-- Requirement --
Look through the entries below. Report each line that has the word "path" in it.

-- Data for the task --
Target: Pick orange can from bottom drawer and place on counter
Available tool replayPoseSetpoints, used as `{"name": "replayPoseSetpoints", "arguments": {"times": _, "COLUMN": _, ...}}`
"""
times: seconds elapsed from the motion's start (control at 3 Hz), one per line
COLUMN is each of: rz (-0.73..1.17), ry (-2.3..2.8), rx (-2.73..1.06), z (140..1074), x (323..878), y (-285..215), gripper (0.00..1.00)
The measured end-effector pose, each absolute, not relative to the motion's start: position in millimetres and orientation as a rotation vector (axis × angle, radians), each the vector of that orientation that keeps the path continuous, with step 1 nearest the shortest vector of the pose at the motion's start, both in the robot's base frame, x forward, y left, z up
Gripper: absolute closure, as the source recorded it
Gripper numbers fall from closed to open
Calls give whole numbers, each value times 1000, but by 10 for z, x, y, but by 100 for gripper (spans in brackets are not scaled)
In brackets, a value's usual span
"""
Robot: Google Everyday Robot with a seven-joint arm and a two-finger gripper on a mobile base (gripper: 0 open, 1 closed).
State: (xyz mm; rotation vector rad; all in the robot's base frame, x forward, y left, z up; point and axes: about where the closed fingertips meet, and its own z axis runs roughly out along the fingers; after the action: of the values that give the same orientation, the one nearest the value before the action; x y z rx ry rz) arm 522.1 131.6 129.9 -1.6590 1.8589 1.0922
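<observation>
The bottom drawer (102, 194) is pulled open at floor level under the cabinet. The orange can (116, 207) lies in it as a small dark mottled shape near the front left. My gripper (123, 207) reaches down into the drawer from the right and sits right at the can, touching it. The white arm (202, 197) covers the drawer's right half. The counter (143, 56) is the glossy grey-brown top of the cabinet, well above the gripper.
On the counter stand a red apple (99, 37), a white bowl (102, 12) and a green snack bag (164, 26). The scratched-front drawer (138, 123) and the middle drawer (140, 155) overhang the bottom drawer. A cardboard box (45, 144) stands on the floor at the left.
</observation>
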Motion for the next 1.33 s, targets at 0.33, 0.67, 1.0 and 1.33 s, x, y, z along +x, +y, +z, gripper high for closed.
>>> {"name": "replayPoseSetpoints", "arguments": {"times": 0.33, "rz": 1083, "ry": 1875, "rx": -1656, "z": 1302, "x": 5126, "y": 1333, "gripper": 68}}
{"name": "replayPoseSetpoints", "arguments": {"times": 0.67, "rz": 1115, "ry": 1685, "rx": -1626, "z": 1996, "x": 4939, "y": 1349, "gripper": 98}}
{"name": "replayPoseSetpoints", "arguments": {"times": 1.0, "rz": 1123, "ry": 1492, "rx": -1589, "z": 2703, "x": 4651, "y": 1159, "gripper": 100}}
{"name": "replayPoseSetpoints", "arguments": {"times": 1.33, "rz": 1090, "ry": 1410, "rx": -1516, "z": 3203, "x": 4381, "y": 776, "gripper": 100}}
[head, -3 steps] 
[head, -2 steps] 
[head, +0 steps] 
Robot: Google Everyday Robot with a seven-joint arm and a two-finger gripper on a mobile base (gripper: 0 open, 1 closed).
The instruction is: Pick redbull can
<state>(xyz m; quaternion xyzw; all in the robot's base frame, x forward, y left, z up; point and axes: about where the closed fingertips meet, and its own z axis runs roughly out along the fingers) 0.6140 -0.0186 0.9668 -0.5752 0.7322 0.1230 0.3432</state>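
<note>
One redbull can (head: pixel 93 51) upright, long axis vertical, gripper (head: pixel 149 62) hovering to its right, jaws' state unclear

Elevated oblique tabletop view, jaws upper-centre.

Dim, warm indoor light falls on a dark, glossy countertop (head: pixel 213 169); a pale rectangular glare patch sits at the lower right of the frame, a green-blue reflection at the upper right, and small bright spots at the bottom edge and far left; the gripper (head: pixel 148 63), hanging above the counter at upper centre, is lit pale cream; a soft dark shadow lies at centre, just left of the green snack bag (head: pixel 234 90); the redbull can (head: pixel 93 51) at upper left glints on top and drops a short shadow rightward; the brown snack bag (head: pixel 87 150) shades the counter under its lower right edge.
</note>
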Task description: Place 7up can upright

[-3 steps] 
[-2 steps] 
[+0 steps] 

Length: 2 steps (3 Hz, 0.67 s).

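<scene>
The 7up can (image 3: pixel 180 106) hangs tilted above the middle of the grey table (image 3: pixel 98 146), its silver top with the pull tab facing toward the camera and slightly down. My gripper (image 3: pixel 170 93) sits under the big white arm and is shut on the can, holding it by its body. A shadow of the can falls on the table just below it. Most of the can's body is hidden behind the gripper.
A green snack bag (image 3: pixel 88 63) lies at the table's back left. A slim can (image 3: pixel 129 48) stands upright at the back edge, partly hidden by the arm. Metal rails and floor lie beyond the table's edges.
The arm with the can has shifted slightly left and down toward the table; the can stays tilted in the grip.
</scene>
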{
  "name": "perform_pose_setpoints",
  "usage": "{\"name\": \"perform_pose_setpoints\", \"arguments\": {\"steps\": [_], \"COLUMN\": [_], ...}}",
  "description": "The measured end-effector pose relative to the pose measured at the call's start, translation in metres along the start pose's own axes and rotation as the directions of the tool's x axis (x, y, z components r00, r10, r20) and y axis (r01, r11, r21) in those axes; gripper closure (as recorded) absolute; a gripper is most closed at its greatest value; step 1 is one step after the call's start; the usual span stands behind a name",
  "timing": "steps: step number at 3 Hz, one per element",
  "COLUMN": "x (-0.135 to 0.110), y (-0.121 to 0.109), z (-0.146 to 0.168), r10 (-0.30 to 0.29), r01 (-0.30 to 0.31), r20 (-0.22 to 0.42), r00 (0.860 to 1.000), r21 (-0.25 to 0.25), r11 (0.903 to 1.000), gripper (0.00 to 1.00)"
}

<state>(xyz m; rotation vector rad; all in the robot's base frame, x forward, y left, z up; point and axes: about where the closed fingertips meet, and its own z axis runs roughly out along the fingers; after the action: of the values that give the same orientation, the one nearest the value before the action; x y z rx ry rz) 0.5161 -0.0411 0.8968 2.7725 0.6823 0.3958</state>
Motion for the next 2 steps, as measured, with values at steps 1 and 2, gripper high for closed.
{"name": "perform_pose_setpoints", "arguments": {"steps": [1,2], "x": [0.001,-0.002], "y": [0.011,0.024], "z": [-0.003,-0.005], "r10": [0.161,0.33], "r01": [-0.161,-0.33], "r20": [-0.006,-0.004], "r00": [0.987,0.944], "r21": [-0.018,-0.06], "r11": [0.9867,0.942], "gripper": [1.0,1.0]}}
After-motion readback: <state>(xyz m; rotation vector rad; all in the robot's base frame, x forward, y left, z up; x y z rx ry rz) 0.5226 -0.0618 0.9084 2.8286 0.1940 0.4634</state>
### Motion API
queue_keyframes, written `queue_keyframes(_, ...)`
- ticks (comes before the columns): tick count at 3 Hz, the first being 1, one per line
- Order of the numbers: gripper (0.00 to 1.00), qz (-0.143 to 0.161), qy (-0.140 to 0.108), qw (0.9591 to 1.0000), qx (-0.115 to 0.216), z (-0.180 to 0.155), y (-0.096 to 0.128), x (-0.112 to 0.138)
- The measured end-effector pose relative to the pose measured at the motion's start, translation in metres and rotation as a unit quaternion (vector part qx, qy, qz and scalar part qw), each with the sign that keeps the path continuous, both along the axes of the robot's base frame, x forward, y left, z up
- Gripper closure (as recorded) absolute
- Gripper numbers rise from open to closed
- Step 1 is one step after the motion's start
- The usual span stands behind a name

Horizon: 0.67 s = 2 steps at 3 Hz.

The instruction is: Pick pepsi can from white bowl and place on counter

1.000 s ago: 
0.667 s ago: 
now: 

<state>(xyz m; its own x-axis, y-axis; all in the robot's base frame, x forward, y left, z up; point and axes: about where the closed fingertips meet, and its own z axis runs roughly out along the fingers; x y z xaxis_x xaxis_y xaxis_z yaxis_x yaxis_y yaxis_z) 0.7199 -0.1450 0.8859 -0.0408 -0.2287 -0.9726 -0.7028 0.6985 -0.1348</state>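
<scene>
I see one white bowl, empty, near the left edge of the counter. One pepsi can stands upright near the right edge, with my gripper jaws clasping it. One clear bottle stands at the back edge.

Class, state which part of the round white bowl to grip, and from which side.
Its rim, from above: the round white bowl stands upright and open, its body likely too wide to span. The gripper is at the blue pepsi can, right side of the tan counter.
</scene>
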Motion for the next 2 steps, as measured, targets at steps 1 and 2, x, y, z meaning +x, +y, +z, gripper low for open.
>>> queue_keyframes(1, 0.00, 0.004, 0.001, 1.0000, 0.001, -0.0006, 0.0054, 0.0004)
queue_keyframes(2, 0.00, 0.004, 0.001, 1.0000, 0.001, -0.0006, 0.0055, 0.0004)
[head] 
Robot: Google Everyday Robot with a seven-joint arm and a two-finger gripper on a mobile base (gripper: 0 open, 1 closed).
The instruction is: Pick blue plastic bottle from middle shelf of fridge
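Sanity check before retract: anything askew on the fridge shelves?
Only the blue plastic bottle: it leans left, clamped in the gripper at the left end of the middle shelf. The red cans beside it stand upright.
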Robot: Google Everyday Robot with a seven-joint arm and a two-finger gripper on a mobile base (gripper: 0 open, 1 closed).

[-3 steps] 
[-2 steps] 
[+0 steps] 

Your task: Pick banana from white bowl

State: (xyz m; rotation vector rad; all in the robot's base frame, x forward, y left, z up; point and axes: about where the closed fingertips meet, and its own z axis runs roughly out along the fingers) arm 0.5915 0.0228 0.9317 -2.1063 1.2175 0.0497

-- Result below --
The measured end-effector pose, each absolute, not relative to the motion's start: position in millimetres and orientation as a rotation vector (axis × angle, radians), each the vector of that orientation that keeps the path continuous, with step 1 nearest the shortest vector of the pose at the motion's start, both in the robot's base frame, x forward, y left, z up
- The measured end-effector pose relative to the pose measured at the motion's start, translation in metres and rotation as a unit quaternion (vector part qx, qy, qz and scalar part qw), each with the sign that keeps the path continuous, both along the axes of the robot's base frame, x forward, y left, z up

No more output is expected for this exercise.